How to evaluate whether to offer credit to your customers

Offering credit — selling on deferred payment terms — is a competitive tool that can grow your revenue, but it's also a risk management decision. The wrong credit decisions result in bad debts, strained working capital, and management distraction that can be more damaging than the revenue gained.

Start with the strategic question: does credit drive incremental revenue or just shift timing? If your competitors all offer 30-day credit and you don't, you're likely losing customers. If credit is expected in your industry, not offering it is a competitive disadvantage. If credit is not the norm in your industry, offering it may not drive the revenue increase you expect.

Build a credit assessment process. For each new customer requesting credit: how long have they been in business? What is their payment reputation in the market (ask around — your suppliers and peers often know who pays reliably)? What is their revenue scale relative to the credit limit you're considering? Do they have references from other suppliers? Can you check their CIBIL commercial score?

Set credit limits, not just credit terms.
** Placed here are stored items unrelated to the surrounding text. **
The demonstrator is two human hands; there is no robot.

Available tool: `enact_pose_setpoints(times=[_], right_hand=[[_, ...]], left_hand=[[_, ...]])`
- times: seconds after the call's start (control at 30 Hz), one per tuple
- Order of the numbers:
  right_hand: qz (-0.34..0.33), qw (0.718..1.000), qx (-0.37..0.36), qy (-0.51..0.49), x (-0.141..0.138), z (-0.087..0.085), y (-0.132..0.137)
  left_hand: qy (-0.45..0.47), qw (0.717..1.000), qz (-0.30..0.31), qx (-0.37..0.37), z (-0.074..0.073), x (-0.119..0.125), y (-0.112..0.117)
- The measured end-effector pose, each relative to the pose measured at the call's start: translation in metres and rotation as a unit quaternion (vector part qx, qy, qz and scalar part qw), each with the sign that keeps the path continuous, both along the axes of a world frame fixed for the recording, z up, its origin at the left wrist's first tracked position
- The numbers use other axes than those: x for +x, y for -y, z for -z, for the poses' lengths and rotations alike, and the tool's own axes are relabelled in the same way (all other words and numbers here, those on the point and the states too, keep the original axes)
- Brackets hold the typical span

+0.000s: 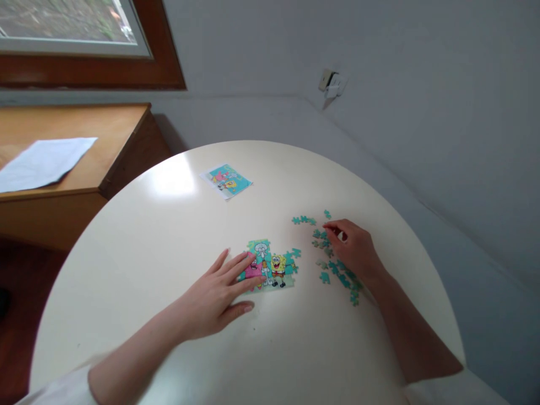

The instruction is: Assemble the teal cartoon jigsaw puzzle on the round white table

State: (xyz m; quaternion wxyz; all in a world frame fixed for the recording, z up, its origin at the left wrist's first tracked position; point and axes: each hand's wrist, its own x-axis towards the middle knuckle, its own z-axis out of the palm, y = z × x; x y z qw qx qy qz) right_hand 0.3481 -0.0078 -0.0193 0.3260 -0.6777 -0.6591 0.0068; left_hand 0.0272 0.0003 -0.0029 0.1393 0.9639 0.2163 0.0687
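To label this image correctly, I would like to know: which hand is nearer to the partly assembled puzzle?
Left. The left hand partly covers the left side of the partly assembled puzzle; the right hand is apart from it, farther right, at the loose pieces.

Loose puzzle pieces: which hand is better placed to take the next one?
Probably the right hand: it is beside the loose pieces, while the left hand is spread over the left part of the joined section.
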Motion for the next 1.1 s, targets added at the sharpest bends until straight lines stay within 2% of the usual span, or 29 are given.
enact_pose_setpoints(times=[0.23,0.5,0.87,1.1], right_hand=[[0.018,0.999,-0.031,-0.023,0.011,0.015,-0.006],[-0.004,0.999,-0.045,-0.018,0.004,0.011,-0.004],[0.014,0.998,-0.067,0.004,0.001,0.013,-0.005],[-0.007,0.998,-0.065,-0.008,0.000,0.012,-0.006]], left_hand=[[-0.014,1.000,-0.001,0.015,0.003,-0.001,-0.002],[0.012,1.000,-0.003,0.008,0.005,-0.002,-0.003],[0.001,1.000,-0.006,0.000,0.005,-0.002,-0.004],[-0.009,1.000,-0.011,0.001,0.003,0.000,-0.003]])
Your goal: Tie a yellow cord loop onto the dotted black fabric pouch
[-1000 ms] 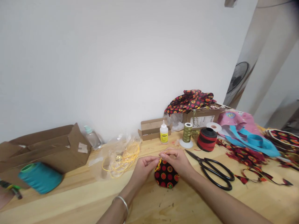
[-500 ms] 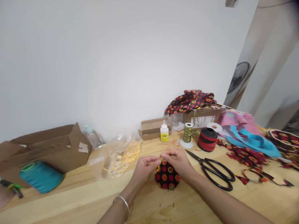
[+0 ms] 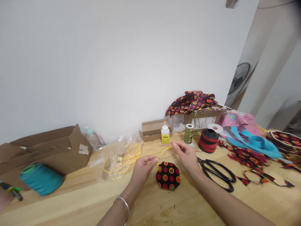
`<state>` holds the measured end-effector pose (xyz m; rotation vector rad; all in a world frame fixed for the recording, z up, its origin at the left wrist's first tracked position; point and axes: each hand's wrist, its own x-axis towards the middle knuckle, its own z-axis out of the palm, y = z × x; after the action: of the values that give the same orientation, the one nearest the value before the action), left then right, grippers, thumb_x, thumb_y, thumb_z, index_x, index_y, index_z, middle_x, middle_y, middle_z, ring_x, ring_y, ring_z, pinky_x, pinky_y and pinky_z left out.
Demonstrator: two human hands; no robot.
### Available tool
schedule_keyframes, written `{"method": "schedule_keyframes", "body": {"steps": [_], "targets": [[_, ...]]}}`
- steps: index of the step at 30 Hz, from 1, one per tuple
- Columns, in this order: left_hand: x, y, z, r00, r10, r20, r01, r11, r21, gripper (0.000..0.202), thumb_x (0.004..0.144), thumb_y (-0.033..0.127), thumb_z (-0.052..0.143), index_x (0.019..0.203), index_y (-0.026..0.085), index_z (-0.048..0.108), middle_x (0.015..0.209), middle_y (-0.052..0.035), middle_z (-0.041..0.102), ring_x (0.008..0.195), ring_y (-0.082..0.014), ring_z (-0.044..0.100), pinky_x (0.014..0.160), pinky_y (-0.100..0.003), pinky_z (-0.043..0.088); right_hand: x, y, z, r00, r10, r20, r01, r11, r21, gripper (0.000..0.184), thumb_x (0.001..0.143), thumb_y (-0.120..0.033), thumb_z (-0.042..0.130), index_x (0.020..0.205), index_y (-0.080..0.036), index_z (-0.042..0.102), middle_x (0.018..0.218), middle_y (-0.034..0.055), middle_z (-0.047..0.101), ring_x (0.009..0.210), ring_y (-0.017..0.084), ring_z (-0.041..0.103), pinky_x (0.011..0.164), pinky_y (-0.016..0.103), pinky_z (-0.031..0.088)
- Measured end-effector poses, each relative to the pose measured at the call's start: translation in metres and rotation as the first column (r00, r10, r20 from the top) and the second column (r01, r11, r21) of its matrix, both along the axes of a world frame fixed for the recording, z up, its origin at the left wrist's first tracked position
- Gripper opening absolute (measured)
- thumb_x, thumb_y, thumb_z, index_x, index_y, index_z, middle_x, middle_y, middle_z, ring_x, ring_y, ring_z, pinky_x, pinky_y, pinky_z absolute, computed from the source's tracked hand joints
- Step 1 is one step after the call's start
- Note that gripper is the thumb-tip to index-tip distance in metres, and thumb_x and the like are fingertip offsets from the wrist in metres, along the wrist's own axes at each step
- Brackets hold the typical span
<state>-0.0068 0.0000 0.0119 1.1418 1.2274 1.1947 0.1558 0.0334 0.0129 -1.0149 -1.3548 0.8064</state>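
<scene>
Clock read from the wearer, twelve dead ahead. Ten: teal thread cone [image 3: 42,179] tipped on its side, near an open cardboard box [image 3: 80,146]. Eleven: tangled yellow cord hank [image 3: 129,157] among clear plastic. Toward twelve: left hand [image 3: 142,168], thumb and fingertips pinched on a yellow strand [image 3: 166,149] by the fabric edge. Twelve: round flower-print fabric piece [image 3: 167,175] lying on the desk [image 3: 84,204]; strand leaves its ten-o'clock edge, small yellow loop at its three. White squeeze bottle [image 3: 165,135] upright beyond. Just past twelve: right hand [image 3: 185,157], fingertips closed on the strand farther along. One: green thread spool [image 3: 188,136], then red-and-black roll [image 3: 208,144]. Between one and two: black-handled scissors [image 3: 217,173], blades hidden behind the right hand. Two: blue fabric strip [image 3: 257,142] beside pink cloth [image 3: 240,121].
</scene>
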Motion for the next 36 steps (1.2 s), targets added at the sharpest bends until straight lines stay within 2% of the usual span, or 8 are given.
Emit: {"method": "schedule_keyframes", "body": {"steps": [2, 5, 10, 16, 26, 30, 33, 36], "targets": [[0.000, 0.000, 0.000, 1.000, 0.003, 0.008, -0.003, 1.000, -0.001, 0.032, 0.055, 0.039, 0.068, 0.071, 0.011, 0.068, 0.033, 0.0054, 0.045, 0.036, -0.0069, 0.039, 0.039, -0.019, 0.027, 0.001, -0.003, 0.003, 0.995, -0.027, 0.094, 0.015, 0.992, 0.129, 0.024, 0.076, -0.029, 0.051, 0.093, -0.017, 0.062, 0.092, 0.0071, 0.061, 0.085, 0.019, 0.053, 0.077, 0.033, 0.040], [0.000, -0.001, 0.001, 1.000, -0.008, 0.015, 0.008, 1.000, -0.005, 0.030, 0.055, 0.037, 0.068, 0.070, 0.012, 0.068, 0.033, 0.0059, 0.043, 0.034, -0.0060, 0.035, 0.038, -0.019, 0.025, -0.002, -0.009, 0.004, 0.928, -0.012, 0.372, -0.123, 0.933, 0.337, 0.025, 0.074, -0.025, 0.056, 0.099, -0.023, 0.060, 0.102, 0.0052, 0.058, 0.096, 0.020, 0.046, 0.085, 0.035, 0.033], [0.001, -0.002, 0.001, 0.999, -0.041, 0.023, 0.042, 0.999, -0.020, 0.028, 0.056, 0.036, 0.068, 0.072, 0.012, 0.068, 0.032, 0.0073, 0.039, 0.033, -0.0047, 0.029, 0.037, -0.019, 0.019, -0.005, -0.010, 0.000, 0.848, 0.045, 0.529, -0.249, 0.914, 0.321, 0.010, 0.076, -0.023, 0.056, 0.077, -0.025, 0.066, 0.085, 0.0012, 0.062, 0.084, 0.017, 0.050, 0.079, 0.033, 0.034], [0.001, -0.002, 0.001, 0.995, -0.084, 0.052, 0.086, 0.996, -0.036, 0.032, 0.060, 0.039, 0.065, 0.077, 0.011, 0.067, 0.031, 0.0116, 0.025, 0.033, -0.0019, 0.011, 0.036, -0.018, 0.006, -0.006, -0.008, -0.003, 0.862, 0.087, 0.500, -0.257, 0.924, 0.281, 0.015, 0.079, -0.021, 0.051, 0.070, -0.020, 0.063, 0.073, -0.0001, 0.064, 0.071, 0.014, 0.052, 0.072, 0.030, 0.036], [0.003, 0.000, 0.002, 0.998, -0.041, 0.044, 0.043, 0.998, -0.055, 0.028, 0.057, 0.037, 0.068, 0.069, 0.012, 0.067, 0.029, 0.0106, 0.032, 0.030, -0.0018, 0.017, 0.035, -0.018, 0.015, -0.008, -0.011, -0.004, 0.923, 0.122, 0.366, -0.222, 0.944, 0.246, 0.020, 0.078, -0.024, 0.051, 0.064, -0.018, 0.064, 0.061, 0.0015, 0.059, 0.064, 0.014, 0.051, 0.065, 0.028, 0.039], [0.004, -0.001, 0.003, 0.998, -0.045, 0.041, 0.047, 0.998, -0.044, 0.026, 0.057, 0.035, 0.069, 0.070, 0.013, 0.067, 0.029, 0.0107, 0.033, 0.030, -0.0021, 0.021, 0.036, -0.017, 0.019, -0.009, -0.009, -0.002, 0.942, 0.139, 0.305, -0.190, 0.971, 0.145, 0.020, 0.075, -0.025, 0.053, 0.061, -0.018, 0.064, 0.060, 0.0017, 0.058, 0.063, 0.015, 0.051, 0.065, 0.028, 0.038], [0.003, -0.001, 0.003, 0.998, -0.049, 0.039, 0.050, 0.998, -0.035, 0.026, 0.057, 0.034, 0.068, 0.071, 0.012, 0.068, 0.029, 0.0095, 0.036, 0.032, -0.0044, 0.031, 0.038, -0.018, 0.024, -0.009, -0.009, -0.001, 0.957, 0.236, 0.170, -0.235, 0.972, -0.028, 0.017, 0.070, -0.027, 0.057, 0.057, -0.017, 0.063, 0.059, 0.0009, 0.058, 0.062, 0.015, 0.050, 0.065, 0.028, 0.037], [0.002, -0.001, 0.001, 0.998, -0.045, 0.036, 0.045, 0.999, -0.022, 0.025, 0.058, 0.034, 0.068, 0.070, 0.012, 0.067, 0.039, 0.0048, 0.051, 0.038, -0.0068, 0.042, 0.042, -0.018, 0.031, -0.010, -0.010, 0.000, 0.951, 0.308, 0.038, -0.297, 0.940, -0.169, 0.018, 0.068, -0.030, 0.057, 0.058, -0.016, 0.062, 0.056, -0.0004, 0.056, 0.055, 0.013, 0.048, 0.056, 0.024, 0.037]]}}
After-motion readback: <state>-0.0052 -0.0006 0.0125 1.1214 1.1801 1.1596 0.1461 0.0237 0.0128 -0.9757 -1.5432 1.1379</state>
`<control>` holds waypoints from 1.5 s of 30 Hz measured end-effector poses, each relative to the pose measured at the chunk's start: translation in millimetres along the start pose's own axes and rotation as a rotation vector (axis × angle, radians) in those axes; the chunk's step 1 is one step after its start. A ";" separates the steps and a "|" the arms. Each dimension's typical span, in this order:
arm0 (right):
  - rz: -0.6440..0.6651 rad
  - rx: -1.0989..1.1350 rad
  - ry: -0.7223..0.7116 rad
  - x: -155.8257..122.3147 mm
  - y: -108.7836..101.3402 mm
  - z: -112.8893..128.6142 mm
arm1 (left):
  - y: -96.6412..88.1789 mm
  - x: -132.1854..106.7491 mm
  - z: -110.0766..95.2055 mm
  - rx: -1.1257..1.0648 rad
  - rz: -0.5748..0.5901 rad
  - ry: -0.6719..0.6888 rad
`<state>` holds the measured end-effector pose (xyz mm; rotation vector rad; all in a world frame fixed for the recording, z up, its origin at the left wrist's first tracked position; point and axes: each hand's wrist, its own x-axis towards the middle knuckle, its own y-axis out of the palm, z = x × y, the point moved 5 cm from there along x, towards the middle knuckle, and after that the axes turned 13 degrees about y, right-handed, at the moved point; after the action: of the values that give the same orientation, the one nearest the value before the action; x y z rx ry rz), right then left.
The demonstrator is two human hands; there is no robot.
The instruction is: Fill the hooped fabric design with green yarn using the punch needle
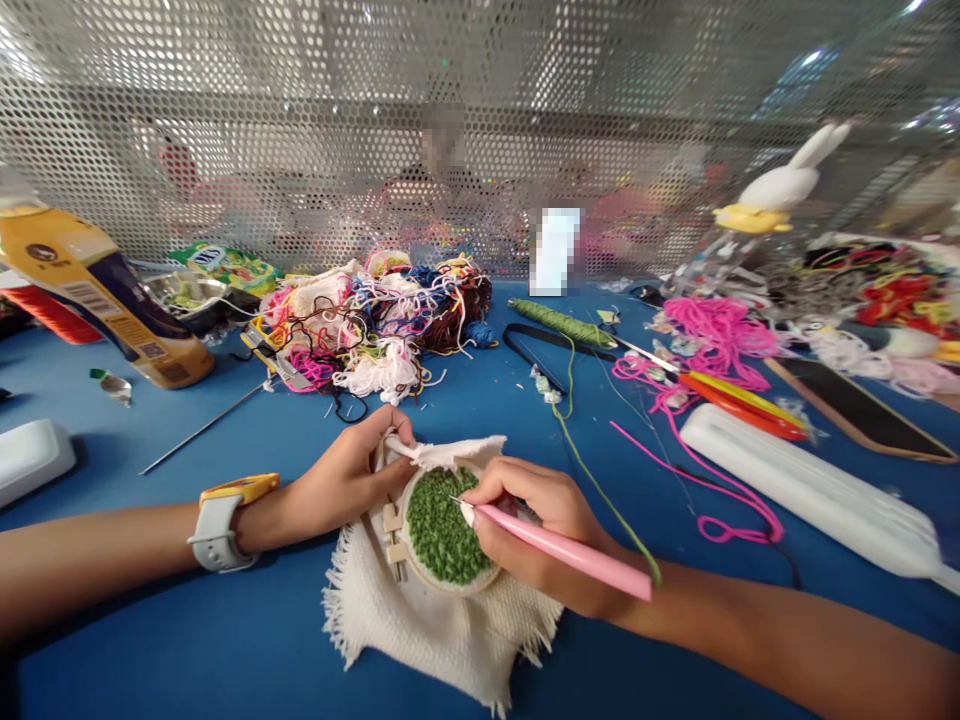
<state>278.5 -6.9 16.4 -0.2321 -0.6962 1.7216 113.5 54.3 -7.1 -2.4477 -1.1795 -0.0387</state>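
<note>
My left hand [365, 472] grips the bunched upper-left edge of a cream cloth [442, 645] with frayed edges. The cloth is stretched in a small round embroidery hoop [405, 545], whose inside is covered in green yarn loops [442, 535]. Closed around a pink punch needle [562, 545], my right hand [536, 515] rests over the hoop's right side. The needle's metal tip is at the upper part of the green loops. Green yarn [592, 480] runs from the handle's back end up to a green skein [562, 322].
Tangled yarn scraps [382, 320] lie at the back centre. An orange-labelled bottle [105, 290] stands left, near a thin metal rod [202, 430]. On the right are scissors [742, 405], pink yarn [720, 340], a white elongated object [817, 495] and a dark phone-like slab [862, 405].
</note>
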 end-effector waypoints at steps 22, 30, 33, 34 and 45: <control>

A customer with 30-day payment terms and no credit limit could run up an uncapped receivable. Define a maximum outstanding at any point — say, 2x their average monthly purchase — and enforce it by pausing supply when the limit is breached.

Review credit performance quarterly. For each credit customer: are they paying within terms? Is their outstanding growing or stable? Has their business situation changed? Adjust credit limits and terms based on actual payment behaviour, not just initial assessment.

First order for new customers: even for customers who will eventually get credit, the first order should be cash-on-delivery or advance payment. This establishes the commercial relationship before extending trust.